Traditional vs. Roth IRAs: What you need to know

Traditional vs. Roth IRAs: What you need to know

IRAs can be a great way to save for retirement and plan for tax savings. Traditional IRAs are available to everyone regardless of income, but Roth IRAs may offer additional flexibility if you are eligible.

Both types of accounts provide tax breaks and allow earnings to grow tax-free, but the traditional IRA and the Roth IRA each have their own benefits and disadvantages, depending on your financial situation. The biggest difference between the traditional and a Roth IRA is when the taxes will be paid—now or later.

With a traditional IRA, contributions are made pre-tax (typically with an up-front tax deduction). This means that you won’t have to pay income taxes on your earnings and contributions until you begin taking distributions, usually after you retire. You are required to begin taking distributions from a traditional IRA by April 1 following the year in which you turn 70½.

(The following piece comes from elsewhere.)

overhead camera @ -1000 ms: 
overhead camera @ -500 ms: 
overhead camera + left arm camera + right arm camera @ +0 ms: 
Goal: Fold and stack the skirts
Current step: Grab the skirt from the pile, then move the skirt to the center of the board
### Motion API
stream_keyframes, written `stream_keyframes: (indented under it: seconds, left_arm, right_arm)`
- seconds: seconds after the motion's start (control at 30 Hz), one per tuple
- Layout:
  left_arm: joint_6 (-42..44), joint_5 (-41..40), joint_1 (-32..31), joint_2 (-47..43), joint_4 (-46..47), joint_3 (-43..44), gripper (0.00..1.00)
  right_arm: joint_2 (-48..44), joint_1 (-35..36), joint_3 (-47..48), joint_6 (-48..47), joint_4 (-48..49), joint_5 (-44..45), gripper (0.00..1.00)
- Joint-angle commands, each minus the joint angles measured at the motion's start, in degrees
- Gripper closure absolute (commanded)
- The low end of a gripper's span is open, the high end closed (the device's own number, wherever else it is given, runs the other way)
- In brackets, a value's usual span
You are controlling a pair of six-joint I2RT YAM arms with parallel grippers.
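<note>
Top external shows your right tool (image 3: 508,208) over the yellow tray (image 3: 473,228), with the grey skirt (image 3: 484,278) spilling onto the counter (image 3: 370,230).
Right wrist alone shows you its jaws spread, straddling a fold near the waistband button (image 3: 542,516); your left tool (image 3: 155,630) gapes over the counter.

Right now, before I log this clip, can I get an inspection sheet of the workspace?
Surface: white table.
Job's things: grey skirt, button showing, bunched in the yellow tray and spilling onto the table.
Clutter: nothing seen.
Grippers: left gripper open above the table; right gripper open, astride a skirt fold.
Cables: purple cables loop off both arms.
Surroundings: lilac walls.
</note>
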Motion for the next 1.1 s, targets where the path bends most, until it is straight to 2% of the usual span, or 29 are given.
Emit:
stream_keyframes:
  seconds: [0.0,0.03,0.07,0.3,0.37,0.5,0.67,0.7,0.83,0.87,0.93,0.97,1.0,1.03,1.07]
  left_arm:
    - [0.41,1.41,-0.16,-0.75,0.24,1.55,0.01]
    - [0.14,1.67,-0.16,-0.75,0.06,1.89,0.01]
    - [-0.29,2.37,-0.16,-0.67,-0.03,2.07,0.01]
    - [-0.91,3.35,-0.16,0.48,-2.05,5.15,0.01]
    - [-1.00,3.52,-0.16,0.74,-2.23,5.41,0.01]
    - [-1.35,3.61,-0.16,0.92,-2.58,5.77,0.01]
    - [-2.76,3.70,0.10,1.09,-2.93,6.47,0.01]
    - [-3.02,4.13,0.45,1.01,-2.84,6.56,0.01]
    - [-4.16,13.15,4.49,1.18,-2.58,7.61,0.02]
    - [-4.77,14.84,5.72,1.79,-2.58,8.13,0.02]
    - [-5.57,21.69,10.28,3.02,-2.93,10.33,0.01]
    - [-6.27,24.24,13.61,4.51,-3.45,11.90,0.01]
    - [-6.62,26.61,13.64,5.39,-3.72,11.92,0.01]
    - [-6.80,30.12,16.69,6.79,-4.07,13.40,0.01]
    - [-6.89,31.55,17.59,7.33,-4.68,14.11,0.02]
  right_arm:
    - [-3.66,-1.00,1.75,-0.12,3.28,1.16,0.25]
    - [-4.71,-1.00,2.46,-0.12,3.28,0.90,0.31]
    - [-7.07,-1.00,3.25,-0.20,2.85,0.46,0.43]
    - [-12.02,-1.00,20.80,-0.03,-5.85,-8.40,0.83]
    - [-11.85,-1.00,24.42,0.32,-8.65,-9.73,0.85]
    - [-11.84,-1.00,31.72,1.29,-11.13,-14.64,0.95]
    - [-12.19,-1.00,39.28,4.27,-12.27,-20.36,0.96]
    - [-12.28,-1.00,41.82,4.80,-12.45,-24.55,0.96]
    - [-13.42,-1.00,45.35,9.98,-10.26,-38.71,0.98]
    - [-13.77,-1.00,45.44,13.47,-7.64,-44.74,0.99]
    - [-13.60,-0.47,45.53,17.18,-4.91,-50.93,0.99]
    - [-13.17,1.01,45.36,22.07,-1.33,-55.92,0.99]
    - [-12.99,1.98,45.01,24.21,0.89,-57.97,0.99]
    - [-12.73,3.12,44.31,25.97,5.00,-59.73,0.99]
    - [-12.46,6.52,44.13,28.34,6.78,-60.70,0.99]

In contrast, a Roth IRA is funded with money for which you have already paid taxes, thus withdrawals of earnings are tax-free for qualified distributions. This type of account allows more access as you are able to withdraw contributions at any time without a penalty. Roth IRAs do have income-eligibility limits *, but unlike a traditional IRA there is no requirement to start taking distributions at a certain age.  So not only can you let it continue to grow after age 70½, you can also continue to contribute with earned compensation. A Roth can be a plus for those over age 70 who plan to continue working.

Additional withdrawal rules
You may withdraw money from a traditional IRA at any time, but in most cases there will be a 10 percent early withdrawal penalty if you take money out before age 59½.

If you withdraw earnings from a Roth IRA before age 59½, and before you’ve reached the five year holding period, that money will be subject both to income taxes and a 10 percent early withdrawal penalty.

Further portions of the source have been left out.